Your assignment
Say how many lines of the data contain "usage", and nothing more.

----

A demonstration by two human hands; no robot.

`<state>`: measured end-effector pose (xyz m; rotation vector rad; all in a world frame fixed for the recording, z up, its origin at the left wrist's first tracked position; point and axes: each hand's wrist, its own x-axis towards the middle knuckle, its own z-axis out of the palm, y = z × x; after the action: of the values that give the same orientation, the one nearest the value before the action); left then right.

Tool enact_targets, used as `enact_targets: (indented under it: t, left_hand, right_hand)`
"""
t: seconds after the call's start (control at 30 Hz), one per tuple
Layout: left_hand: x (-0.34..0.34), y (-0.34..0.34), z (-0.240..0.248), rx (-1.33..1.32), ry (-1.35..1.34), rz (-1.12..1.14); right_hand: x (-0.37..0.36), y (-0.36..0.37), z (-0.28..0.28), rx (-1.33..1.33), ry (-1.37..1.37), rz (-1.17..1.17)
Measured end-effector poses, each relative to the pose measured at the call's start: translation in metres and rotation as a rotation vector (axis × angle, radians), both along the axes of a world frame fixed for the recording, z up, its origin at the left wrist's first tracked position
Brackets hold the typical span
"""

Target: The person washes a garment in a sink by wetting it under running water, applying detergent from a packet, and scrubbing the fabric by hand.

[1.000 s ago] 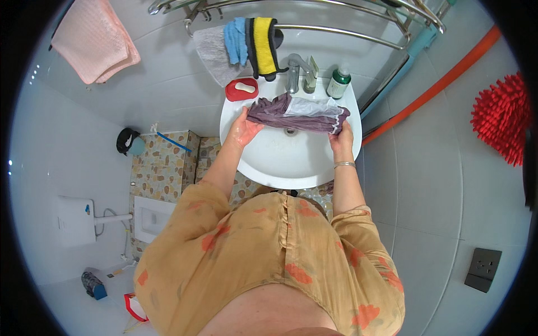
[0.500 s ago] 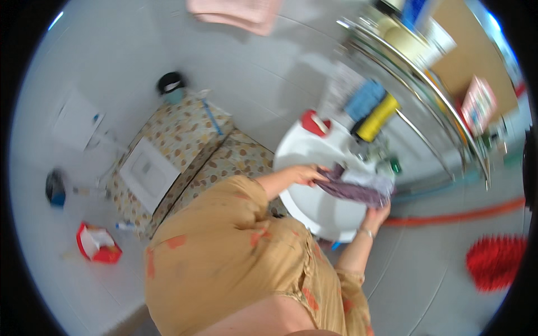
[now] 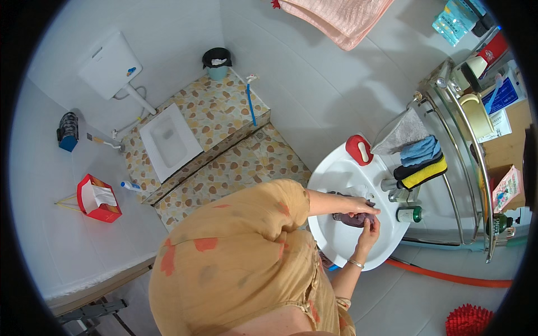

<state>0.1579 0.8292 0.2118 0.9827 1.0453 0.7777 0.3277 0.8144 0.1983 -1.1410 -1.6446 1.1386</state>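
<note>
A dark purple cloth is bunched over the bowl of the white washbasin. My left hand comes in from the left and grips its upper part with bent fingers. Below it, my right hand, with a bracelet at the wrist, pinches the cloth's right end. The two hands are close together, and part of the cloth is hidden behind the fingers. A metal tap stands right beside the hands. A green bottle lies or leans on the basin's right edge.
A red soap dish with a white bar sits on the basin's far rim. Grey, blue and yellow cloths hang from a metal rack at right. A squat toilet is at left, and an orange hose runs along the right wall.
My hands have drawn together, and the cloth, stretched wide between them before, is now bunched up. The whole view has shifted, so the basin appears further right and lower.
</note>
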Motion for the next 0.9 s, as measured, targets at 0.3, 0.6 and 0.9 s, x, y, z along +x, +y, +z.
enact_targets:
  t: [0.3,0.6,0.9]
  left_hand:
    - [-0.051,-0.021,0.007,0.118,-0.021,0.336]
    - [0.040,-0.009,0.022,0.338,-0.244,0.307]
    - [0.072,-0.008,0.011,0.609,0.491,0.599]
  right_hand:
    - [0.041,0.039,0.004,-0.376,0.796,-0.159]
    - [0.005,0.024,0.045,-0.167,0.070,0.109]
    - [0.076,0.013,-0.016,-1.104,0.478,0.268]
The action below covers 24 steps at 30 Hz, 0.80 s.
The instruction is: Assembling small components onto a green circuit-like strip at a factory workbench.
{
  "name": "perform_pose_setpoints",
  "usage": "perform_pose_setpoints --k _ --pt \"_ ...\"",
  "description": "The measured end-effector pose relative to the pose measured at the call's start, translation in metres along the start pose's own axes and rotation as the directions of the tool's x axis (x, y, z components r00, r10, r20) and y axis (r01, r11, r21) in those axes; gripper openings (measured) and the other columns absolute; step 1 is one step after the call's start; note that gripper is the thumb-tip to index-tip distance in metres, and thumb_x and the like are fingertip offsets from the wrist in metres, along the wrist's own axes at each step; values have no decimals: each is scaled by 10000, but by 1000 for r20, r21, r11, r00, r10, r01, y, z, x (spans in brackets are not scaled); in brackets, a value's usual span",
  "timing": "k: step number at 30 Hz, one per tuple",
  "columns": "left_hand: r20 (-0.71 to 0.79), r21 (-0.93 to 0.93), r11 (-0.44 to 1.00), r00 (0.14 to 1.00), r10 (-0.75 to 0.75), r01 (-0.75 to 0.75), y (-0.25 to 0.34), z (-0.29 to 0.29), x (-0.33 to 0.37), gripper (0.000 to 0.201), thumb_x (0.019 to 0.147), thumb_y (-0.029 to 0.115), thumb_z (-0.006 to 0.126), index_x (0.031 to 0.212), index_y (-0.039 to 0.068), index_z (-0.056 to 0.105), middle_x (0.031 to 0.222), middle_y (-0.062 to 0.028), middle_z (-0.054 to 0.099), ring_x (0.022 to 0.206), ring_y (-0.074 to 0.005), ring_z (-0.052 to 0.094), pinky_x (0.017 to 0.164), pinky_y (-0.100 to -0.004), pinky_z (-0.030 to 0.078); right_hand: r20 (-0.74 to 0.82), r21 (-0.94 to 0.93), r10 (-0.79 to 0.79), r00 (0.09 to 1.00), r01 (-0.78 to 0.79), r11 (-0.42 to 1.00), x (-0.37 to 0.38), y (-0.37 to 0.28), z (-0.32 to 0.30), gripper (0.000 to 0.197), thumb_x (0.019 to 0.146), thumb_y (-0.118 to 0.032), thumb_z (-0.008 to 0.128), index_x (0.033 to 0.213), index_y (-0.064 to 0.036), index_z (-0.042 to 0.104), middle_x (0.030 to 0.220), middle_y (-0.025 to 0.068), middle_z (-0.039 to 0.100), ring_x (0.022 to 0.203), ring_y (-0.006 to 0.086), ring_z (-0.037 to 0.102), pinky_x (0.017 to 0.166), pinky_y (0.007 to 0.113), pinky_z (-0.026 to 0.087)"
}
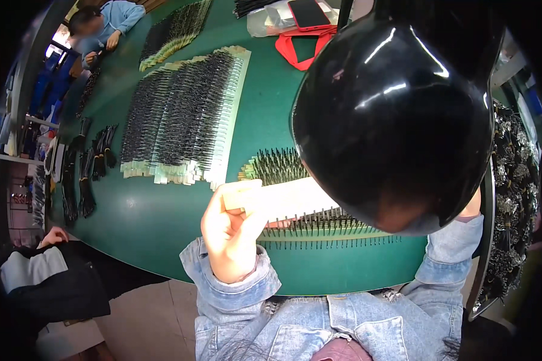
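My left hand (230, 237) is closed, thumb and fingers pinching the left end of a long pale strip (292, 200), brightly lit. The strip lies crosswise, its right part hidden under a glossy black lamp shade (397, 126). Just below it, close to my body, lies a green strip (325, 232) lined with thin black pin-like pieces. Behind the pale strip are more green strips with black pins (277, 165). Only a bit of my right hand (471, 206) shows past the shade's right side; its fingers are hidden, so what it touches cannot be told.
Stacked strips with dark pieces (183, 114) cover the left middle of the green table (162, 225). Bundles of black cords (84, 174) lie farther left. At the back are a red-edged phone (309, 14) and a red band (290, 54). A co-worker (111, 27) sits far left.
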<state>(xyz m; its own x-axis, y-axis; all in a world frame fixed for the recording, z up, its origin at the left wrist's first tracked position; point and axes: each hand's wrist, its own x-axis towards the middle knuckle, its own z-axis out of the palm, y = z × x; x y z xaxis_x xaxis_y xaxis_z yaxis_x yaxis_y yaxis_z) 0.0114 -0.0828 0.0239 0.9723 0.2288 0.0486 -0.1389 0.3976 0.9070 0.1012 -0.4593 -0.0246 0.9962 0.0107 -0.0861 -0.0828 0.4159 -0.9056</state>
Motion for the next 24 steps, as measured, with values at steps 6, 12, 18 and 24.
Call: perform_pose_setpoints --k 6,12,18,24 --pt "-22 2 999 999 32 -32 -2 -7 0 340 710 -19 591 1032 -89 503 845 -82 600 768 -126 585 731 -245 472 -25 21 12 1000 -11 1000 -1 0 1 335 901 -66 467 1213 53 434 1128 162 549 983 160 570 857 265 482" --pt "-31 -27 998 998 59 -60 4 2 3 335 729 8 584 1029 -95 477 828 -111 584 725 -211 624 614 -368 567 -31 34 7 1000 -6 999 -3 -1 1 329 892 -65 482 1201 44 446 1119 157 555 981 163 571 852 269 486" --pt "-65 -87 995 997 44 -49 0 -2 5 354 762 55 597 1064 -66 458 878 -140 589 728 -248 635 610 -378 565 -28 110 23 999 -20 994 -7 -3 9 301 883 -43 484 1171 43 466 1101 166 565 982 172 581 844 267 500" --pt "-134 -57 998 991 16 -24 1 -11 3 355 794 68 550 1113 -37 436 906 -146 586 740 -257 630 600 -364 555 67 154 -16 998 5 988 -9 -2 13 265 879 -34 479 1136 30 478 1079 166 580 997 183 582 859 270 497"
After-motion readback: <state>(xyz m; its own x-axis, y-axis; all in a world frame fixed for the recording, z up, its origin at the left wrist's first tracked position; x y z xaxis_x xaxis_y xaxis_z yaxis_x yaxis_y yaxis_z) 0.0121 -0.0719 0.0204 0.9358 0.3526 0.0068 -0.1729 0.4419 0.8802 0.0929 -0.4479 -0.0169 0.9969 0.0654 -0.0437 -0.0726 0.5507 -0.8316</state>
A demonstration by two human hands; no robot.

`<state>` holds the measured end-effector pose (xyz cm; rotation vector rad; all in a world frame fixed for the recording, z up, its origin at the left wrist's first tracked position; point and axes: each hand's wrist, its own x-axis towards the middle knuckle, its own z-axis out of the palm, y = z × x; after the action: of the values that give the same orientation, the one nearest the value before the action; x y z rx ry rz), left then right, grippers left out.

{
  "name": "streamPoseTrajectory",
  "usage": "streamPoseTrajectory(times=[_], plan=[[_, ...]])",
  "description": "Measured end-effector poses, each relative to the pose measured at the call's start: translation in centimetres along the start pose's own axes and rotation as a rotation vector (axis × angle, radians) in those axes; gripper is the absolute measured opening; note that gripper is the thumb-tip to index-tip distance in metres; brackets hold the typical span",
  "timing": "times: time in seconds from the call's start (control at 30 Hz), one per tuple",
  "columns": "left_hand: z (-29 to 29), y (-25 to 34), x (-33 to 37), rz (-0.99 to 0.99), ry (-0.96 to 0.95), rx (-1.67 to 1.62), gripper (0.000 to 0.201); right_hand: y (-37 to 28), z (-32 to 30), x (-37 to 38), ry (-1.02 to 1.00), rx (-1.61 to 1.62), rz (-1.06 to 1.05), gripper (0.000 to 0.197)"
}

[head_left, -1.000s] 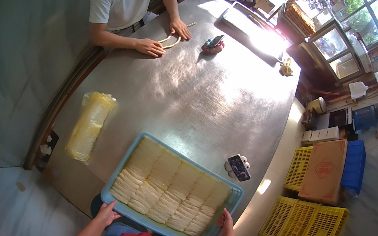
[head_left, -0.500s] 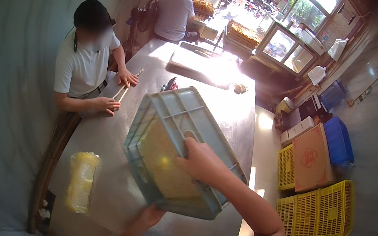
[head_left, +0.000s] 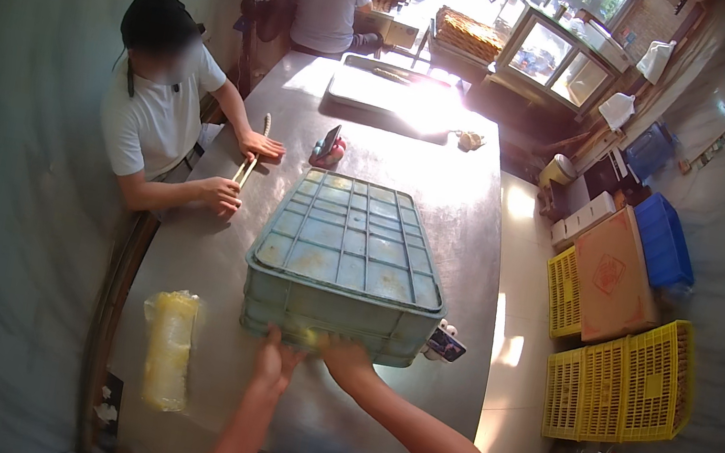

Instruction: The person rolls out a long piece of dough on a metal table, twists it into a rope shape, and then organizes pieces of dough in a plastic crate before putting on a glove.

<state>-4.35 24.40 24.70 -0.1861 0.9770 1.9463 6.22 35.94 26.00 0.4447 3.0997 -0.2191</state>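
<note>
A pale blue-green plastic crate (head_left: 350, 244) is bottom-up on the metal table in front of me, its ribbed base facing upward. My left hand (head_left: 273, 364) touches the lower part of its near wall, with thumb and fingers apart. Beside it, my right hand (head_left: 346, 362) has its fingers bent in at the same wall near the middle; the fingertips are partly hidden. The inside of the crate cannot be seen. Left of my hands lies a yellowish roll in clear plastic wrap (head_left: 168, 349).
Across the table's left side, a person (head_left: 156, 103) handles a dough strand (head_left: 246, 169). Phones on stands (head_left: 329, 141) flank the crate, one (head_left: 446, 343) near its right corner. A metal tray (head_left: 387, 87) lies at the far end. Yellow baskets (head_left: 615, 388) and a cardboard box (head_left: 611, 275) stand right.
The crate has gone from tilted in the air to bottom-up on the table. My right hand has moved from its upper side down to the near wall, next to my left hand.
</note>
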Motion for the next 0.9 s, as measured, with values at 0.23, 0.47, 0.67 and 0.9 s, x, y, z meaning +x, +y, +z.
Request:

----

The answer
2